- Description of the task
Could you write out the listing below exactly as it stands, leaving out the pictures?

- Available data
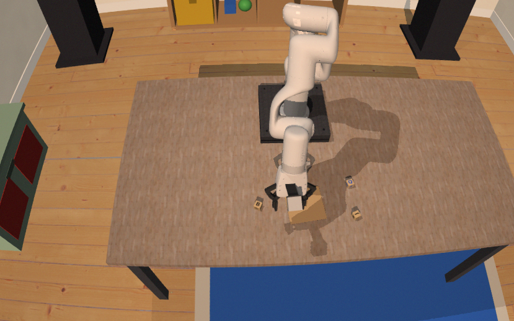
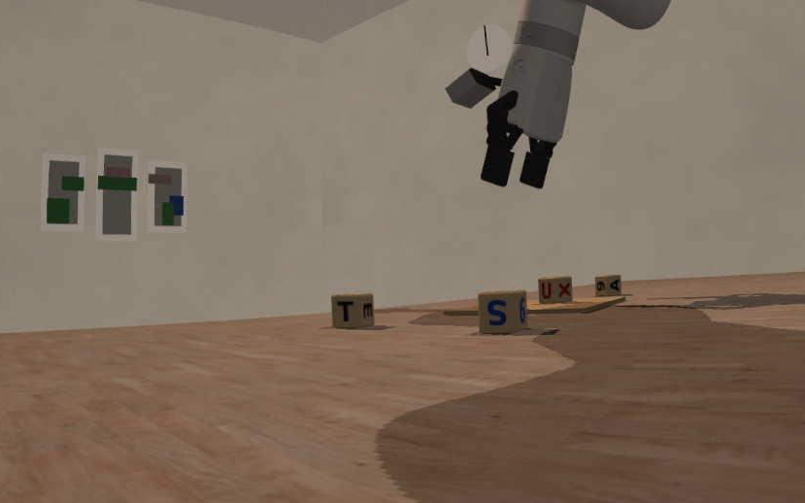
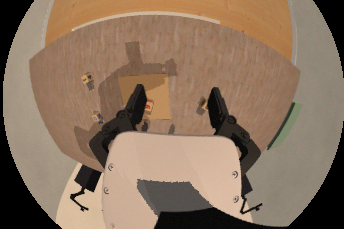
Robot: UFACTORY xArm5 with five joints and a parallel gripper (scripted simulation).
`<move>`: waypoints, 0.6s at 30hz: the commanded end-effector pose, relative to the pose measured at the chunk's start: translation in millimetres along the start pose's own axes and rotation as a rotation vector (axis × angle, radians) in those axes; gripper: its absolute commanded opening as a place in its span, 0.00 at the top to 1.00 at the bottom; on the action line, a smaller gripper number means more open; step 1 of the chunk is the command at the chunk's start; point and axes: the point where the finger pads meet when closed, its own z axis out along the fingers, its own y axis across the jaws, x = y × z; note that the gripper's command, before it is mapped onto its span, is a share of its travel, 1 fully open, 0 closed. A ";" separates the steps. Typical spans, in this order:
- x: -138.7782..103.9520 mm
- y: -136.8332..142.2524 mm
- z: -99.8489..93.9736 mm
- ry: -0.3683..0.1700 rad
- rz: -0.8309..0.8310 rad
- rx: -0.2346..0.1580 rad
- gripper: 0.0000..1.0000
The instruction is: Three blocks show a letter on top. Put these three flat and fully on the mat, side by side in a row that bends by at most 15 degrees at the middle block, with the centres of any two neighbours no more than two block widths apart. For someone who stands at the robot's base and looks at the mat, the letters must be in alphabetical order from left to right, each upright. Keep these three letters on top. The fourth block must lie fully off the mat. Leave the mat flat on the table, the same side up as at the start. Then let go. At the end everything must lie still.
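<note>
Hanging open above the mat, the fingers, seemingly clear of every block.

Your arm is reaching forward from its base, its upper links folding high and its wrist angling down. Your gripper is hanging in the air with its fingers spreading wide, holding nothing. They are pointing downward, one on each side of the palm, and are standing well apart.
</note>
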 end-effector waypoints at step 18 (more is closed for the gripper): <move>9.5 -50.8 -106.0 -0.285 0.039 0.075 0.00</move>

- Exercise result
Robot: UFACTORY xArm5 with five joints and a parallel gripper (scripted simulation).
`<move>`: waypoints, 0.6s at 30hz: the commanded end-effector pose, relative to the pose measured at the chunk's start: translation in millimetres along the start pose's own axes and rotation as a rotation vector (axis × angle, radians) in those axes; gripper: its absolute commanded opening as a place in its span, 0.00 at the top to 1.00 at the bottom; on the action line, a smaller gripper number means more open; step 1 of the chunk is the command at the chunk's start; point and axes: the point where the finger pads meet when closed, its own z axis out along the fingers, its own y axis across the jaws, x = y × z; note that the gripper's command, before it is mapped onto its span, is a share of its travel, 1 fully open, 0 closed. A ";" separates the steps. Typical spans, in this order:
- x: -138.7782..103.9520 mm
- y: -136.8332..142.2524 mm
- z: -99.8489..93.9736 mm
- ry: -0.3683..0.1700 rad
- rz: -0.8309..0.8310 rad
- rx: -0.2346..0.1580 rad
- gripper: 0.0000..1.0000
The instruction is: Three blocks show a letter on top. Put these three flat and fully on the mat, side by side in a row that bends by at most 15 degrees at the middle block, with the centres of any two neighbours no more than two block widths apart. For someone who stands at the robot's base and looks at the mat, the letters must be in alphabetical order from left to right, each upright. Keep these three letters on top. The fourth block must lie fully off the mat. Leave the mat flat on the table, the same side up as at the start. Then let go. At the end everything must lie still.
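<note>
Hanging open above the mat, the fingers, seemingly clear of every block.

Your arm is reaching forward from its base, its upper links folding high and its wrist angling down. Your gripper is hanging in the air with its fingers spreading wide, holding nothing. They are pointing downward, one on each side of the palm, and are standing well apart.
</note>
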 end-effector waypoints at step 18 (more is closed for the gripper): <move>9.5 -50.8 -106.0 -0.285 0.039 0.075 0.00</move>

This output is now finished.